Aim of the exercise: Set down exactly the lines of the listing below, please, beginning with the first and ending with the line that holds "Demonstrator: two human".
*** Begin section ***
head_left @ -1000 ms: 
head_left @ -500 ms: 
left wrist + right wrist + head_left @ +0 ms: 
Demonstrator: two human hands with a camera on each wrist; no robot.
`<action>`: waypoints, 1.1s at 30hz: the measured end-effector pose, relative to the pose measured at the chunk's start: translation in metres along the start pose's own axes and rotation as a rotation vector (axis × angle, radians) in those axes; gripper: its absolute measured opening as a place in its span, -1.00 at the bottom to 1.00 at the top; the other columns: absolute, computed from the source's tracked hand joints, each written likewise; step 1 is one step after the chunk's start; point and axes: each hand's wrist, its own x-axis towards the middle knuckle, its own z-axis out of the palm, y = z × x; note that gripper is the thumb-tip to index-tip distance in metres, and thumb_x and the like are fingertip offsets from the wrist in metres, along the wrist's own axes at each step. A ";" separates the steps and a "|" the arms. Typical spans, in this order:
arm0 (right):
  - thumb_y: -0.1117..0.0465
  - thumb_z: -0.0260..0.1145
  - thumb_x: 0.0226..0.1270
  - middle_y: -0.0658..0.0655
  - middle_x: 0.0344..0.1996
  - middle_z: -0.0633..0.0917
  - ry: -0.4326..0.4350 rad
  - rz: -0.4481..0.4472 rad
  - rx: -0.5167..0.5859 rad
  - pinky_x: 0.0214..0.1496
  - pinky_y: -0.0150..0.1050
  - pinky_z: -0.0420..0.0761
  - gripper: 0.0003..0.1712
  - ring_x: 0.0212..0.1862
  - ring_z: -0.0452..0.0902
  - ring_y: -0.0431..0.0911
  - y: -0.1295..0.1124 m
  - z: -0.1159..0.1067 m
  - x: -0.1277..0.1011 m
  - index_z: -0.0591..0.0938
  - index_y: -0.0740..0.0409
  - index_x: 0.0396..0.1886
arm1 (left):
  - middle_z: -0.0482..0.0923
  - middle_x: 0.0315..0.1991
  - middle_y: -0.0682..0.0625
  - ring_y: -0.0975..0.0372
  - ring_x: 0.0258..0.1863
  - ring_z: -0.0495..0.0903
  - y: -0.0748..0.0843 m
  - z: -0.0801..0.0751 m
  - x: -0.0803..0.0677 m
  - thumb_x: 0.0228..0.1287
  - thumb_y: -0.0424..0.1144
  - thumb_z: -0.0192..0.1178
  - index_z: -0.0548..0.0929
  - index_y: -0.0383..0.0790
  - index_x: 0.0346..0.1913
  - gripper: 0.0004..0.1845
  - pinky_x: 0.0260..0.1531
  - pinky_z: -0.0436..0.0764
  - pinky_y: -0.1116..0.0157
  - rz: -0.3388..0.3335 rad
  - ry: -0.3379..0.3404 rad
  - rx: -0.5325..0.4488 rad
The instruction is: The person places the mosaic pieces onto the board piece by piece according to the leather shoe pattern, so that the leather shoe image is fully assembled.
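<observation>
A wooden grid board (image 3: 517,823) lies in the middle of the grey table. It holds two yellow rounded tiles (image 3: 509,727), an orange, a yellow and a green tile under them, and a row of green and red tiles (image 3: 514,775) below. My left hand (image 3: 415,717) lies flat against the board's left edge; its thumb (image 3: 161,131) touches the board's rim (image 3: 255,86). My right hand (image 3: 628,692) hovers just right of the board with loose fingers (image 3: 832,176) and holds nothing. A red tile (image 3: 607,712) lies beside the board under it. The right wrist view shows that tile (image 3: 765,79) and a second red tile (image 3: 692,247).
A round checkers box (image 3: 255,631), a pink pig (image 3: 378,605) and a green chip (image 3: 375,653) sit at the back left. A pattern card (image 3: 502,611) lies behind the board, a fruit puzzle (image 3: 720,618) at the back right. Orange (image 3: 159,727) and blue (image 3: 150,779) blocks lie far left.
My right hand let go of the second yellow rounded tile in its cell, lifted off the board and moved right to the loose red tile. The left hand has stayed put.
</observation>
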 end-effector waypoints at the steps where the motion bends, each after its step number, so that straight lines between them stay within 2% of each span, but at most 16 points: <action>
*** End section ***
Result:
head_left @ -1000 ms: 
head_left @ -500 ms: 
left wrist + right wrist + head_left @ +0 ms: 
Demonstrator: two human hands with a camera on each wrist; no robot.

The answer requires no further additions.